Walker traveled throughout the North as a young man, but eventually settled in Boston by 1825 and opened a used clothing store. He married Eliza Butler in 1826 and they had two children, Lydia and Edward. Lydia died before her second birthday, but Edward would become one of the first African Americans elected to the Massachusetts State Legislature in 1866.
Walker’s real passion, however, was for ending enslavement. He joined anti-enslavement groups (Massachusetts General Colored Association), wrote for the country’s first black newspaper (Freedom’s Journal), and became known for his eloquent speaking against enslavement. He was also associated with the Prince Hall Freemasonry.
In 1829 he wrote and published a pamphlet called Appeal, a radical call to African Americans to rise up in revolt against slave owners. His Appeal was intended to spark a flame in abolitionists and show all Americans the hypocrisy that slavery presented in a country where “all men are created equal.”
“The man who would not fight under our Lord and Master Jesus Christ, in the glorious and heavenly cause of freedom and of God--to be delivered from the most wretched, abject and servile slavery, that ever a people was afflicted with since the foundation of the world, to the present day--ought to be kept with all of his children or family, in slavery, or in chains, to be butchered by his cruel enemies.”
Walker used his clothing store to spread the message, sewing copies of his pamphlet into the lining of sailors’ clothes. The sailors sympathetic to his cause could then distribute the pamphlets all across the South. Reaction to his Appeal was swift. Outraged slaveholders helped pass laws forbidding African Americans to learn to read and banning the spread of anti-enslavement pamphlets. The state of Georgia issued a $10,000 reward for Walker’s capture.
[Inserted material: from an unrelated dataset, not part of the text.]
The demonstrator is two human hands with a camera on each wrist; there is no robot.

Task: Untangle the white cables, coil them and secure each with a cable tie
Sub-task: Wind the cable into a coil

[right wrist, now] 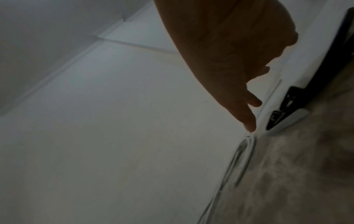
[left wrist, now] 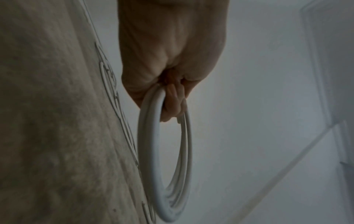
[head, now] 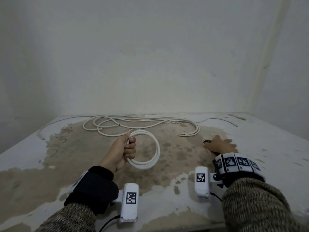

Even though his supporters begged him to flee to Canada, Walker refused, saying “Somebody must die in this cause. I may be doomed to the stake and the fire, or to the scaffold tree, but it is not in me to falter if I can promote the work of emancipation.”
On August 6, 1830, shortly after a third edition of his pamphlet was published and one week after his daughter died of tuberculosis, David Walker passed away. His Appeal however, continued to inspire people to fight against enslavement. From Nat Turner to John Brown, the idea of ending enslavement through violence became a common theme. In the end, David Walker was right. It took violence, the Civil War, and the death of over 600,000 human beings to finally bring an end to enslavement.
David Walker’s legacy continued to live on through the Black Nationalist Movement and through individuals like Martin R. Delany, Malcom X, Huey P. Newton and Angela Davis. Malcom X aggressively spoke out against racism, and gaining equality “by any means necessary.” Huey P. Newton and Angela Davis proudly marched down streets with rifles and shotguns in hand, showing the country they were not afraid to use violence to defend themselves against racist attacks. Even today, organizations like Black Lives Matter, continue to answer Walker’s call for self-resilience and self-determination. David Walker’s Appeal and its ideology will continue to resonate for generations to come.